## WORK REQUEST
Counting the line with "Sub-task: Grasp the" as the last one, copy out the lines of the data exactly from the first onward.
+===+
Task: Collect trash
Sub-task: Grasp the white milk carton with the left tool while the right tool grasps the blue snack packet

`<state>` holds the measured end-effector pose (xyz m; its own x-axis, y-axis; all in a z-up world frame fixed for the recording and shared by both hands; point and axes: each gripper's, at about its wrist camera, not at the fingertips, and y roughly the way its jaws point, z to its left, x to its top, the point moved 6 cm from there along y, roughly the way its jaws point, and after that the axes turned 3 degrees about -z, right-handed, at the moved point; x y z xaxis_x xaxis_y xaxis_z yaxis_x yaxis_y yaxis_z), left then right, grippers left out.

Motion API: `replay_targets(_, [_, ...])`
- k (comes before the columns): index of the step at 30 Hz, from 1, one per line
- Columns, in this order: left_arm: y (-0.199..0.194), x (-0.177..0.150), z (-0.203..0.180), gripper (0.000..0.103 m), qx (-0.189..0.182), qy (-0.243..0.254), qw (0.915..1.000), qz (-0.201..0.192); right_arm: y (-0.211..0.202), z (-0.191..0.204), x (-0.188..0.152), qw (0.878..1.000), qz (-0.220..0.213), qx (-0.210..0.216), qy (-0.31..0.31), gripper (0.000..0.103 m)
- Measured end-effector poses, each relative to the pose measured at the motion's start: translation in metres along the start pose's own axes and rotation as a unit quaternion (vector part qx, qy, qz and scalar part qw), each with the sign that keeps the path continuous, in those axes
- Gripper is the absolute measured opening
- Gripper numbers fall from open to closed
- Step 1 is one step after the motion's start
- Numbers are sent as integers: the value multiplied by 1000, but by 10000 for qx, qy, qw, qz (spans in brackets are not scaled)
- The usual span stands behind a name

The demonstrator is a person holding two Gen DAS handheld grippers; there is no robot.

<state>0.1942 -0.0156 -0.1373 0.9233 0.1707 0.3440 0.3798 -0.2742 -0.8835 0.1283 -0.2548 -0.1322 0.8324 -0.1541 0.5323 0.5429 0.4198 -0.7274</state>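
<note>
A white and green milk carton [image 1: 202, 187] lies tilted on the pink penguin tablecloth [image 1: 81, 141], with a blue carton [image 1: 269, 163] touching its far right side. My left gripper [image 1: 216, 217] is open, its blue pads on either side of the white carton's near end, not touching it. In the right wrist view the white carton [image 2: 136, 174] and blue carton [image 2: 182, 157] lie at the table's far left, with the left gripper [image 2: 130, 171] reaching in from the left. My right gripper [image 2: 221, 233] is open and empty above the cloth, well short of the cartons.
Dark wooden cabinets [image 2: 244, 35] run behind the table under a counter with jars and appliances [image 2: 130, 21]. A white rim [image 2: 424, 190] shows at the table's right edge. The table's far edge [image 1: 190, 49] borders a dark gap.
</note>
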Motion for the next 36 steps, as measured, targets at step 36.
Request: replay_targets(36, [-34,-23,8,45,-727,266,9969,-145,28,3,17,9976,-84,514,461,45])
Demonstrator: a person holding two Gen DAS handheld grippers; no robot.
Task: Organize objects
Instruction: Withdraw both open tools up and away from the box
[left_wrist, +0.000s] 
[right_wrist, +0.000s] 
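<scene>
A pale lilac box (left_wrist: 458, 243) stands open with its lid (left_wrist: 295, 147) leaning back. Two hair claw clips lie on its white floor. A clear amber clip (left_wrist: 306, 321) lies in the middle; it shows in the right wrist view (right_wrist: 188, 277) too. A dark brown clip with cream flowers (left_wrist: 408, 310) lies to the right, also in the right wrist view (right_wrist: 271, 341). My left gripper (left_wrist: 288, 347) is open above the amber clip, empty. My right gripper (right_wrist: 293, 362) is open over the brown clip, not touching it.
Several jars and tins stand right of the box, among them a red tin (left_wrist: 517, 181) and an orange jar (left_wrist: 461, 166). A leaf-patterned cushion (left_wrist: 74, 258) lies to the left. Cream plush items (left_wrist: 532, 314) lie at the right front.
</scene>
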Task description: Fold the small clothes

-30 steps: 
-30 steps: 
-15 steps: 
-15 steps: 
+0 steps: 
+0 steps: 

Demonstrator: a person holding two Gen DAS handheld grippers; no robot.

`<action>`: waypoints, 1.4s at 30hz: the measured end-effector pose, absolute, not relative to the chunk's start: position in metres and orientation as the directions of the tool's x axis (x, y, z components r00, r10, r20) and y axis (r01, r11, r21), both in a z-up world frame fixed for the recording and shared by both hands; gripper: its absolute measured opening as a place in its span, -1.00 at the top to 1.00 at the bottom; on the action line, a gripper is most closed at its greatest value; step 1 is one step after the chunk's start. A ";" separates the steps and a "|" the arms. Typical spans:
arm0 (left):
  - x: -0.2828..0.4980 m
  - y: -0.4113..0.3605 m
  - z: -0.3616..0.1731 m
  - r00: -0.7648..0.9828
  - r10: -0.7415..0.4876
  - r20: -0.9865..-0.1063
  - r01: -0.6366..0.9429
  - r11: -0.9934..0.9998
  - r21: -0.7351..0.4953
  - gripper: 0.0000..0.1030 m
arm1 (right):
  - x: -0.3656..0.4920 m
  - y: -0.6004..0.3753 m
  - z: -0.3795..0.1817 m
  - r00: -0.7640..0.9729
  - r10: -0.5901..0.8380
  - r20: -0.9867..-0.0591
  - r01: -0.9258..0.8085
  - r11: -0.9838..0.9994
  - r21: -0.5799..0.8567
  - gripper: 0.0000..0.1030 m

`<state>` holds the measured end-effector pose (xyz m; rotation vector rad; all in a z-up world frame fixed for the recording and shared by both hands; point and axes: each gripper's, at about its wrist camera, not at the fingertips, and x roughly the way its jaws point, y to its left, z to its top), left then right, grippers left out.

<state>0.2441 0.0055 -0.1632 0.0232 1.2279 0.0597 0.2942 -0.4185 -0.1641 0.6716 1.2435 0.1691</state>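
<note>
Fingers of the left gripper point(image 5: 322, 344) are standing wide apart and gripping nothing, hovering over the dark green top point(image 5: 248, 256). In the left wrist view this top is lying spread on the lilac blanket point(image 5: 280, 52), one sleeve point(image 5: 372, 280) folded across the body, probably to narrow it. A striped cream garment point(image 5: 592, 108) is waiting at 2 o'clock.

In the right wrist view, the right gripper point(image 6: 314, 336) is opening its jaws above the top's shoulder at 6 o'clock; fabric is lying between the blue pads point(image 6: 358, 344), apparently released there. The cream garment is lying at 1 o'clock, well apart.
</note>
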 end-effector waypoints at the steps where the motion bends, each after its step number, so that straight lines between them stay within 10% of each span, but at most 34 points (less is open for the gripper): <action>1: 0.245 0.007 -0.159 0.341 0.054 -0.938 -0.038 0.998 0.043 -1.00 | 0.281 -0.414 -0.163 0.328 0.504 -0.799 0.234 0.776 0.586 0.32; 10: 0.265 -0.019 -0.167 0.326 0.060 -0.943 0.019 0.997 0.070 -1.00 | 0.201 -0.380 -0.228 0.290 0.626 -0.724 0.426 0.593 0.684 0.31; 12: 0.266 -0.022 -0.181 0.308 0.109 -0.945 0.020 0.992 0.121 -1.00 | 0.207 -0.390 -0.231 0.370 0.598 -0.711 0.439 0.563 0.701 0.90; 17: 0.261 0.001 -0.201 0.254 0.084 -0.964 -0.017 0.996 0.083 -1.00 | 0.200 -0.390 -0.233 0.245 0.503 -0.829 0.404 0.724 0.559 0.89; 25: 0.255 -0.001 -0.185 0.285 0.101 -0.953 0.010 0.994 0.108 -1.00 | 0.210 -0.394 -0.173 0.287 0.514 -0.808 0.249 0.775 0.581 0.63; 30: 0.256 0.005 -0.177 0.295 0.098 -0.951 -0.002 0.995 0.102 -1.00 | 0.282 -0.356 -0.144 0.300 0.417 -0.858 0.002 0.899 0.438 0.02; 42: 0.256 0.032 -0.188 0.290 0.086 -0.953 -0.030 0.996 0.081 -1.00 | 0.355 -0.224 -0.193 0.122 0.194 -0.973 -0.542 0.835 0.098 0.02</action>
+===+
## THE COMPLETED TASK
Task: Collect trash
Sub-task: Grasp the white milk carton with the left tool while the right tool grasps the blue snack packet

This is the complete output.